What is needed is an exact printout of all the data.

** Opening COLLECTED MATERIAL block **

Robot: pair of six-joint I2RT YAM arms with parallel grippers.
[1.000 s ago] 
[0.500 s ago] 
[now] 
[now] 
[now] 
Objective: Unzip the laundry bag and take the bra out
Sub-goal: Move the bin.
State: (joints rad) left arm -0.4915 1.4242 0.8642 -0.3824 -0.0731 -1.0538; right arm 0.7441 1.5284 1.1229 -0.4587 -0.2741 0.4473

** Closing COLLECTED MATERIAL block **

:: SOLUTION FOR THIS PROBLEM ::
Robot: pair of six-joint I2RT YAM arms with parallel grippers.
[1.000 s ago] 
[0.500 s ago] 
[now] 
[now] 
[now] 
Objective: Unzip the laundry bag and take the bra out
Sub-goal: Move the bin.
State: (joints rad) left arm -0.4915 1.4242 0.8642 -0.3824 -0.0731 -1.0538; right arm 0.7441 1.5284 1.1229 -0.4587 -0.2741 0.4473

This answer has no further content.